> TASK ITEM: Write out all the data again, exactly as shown.

> SUPPLIED INFORMATION:
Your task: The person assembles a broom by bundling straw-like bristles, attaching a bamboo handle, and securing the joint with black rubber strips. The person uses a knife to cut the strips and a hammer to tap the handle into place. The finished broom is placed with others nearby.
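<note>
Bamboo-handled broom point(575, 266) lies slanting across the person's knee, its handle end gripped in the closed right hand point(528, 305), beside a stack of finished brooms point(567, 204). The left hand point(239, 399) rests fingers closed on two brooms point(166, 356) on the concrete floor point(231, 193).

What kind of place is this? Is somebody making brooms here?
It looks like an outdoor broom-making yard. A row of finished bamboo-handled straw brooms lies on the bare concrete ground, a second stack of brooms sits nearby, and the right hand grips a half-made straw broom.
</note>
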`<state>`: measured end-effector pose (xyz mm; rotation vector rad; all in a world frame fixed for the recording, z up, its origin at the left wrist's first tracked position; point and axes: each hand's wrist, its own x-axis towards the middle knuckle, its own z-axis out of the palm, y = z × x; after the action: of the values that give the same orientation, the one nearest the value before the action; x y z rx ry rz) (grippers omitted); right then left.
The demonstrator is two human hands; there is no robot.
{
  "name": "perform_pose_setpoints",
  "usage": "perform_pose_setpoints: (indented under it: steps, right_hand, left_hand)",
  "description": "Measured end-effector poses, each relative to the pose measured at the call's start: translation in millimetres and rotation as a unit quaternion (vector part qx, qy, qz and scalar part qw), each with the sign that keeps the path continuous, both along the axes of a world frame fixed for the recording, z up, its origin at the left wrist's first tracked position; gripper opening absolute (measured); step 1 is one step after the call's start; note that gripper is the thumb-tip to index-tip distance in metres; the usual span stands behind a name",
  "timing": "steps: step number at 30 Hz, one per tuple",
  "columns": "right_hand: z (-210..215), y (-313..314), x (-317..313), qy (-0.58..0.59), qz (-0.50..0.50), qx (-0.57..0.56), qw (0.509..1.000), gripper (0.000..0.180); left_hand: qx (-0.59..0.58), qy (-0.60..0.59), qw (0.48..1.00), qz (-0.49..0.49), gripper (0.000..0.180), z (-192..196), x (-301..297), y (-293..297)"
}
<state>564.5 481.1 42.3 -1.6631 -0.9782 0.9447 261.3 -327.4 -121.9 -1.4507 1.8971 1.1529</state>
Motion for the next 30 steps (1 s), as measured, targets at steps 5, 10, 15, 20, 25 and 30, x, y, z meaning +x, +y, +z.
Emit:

> EXPECTED OUTPUT:
Your task: The person assembles a broom by bundling straw-like bristles, attaching a bamboo handle, and securing the joint with black rubber strips. The person uses a knife to cut the strips and a hammer to tap the handle into place. The finished broom is placed with others nearby.
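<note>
Bamboo-handled broom point(575, 266) lies slanting across the person's knee, its handle end gripped in the closed right hand point(528, 305), beside a stack of finished brooms point(567, 204). The left hand point(239, 399) rests fingers closed on two brooms point(166, 356) on the concrete floor point(231, 193).

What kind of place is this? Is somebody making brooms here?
It looks like an outdoor broom-making yard. A row of finished bamboo-handled straw brooms lies on the bare concrete ground, a second stack of brooms sits nearby, and the right hand grips a half-made straw broom.
</note>
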`<state>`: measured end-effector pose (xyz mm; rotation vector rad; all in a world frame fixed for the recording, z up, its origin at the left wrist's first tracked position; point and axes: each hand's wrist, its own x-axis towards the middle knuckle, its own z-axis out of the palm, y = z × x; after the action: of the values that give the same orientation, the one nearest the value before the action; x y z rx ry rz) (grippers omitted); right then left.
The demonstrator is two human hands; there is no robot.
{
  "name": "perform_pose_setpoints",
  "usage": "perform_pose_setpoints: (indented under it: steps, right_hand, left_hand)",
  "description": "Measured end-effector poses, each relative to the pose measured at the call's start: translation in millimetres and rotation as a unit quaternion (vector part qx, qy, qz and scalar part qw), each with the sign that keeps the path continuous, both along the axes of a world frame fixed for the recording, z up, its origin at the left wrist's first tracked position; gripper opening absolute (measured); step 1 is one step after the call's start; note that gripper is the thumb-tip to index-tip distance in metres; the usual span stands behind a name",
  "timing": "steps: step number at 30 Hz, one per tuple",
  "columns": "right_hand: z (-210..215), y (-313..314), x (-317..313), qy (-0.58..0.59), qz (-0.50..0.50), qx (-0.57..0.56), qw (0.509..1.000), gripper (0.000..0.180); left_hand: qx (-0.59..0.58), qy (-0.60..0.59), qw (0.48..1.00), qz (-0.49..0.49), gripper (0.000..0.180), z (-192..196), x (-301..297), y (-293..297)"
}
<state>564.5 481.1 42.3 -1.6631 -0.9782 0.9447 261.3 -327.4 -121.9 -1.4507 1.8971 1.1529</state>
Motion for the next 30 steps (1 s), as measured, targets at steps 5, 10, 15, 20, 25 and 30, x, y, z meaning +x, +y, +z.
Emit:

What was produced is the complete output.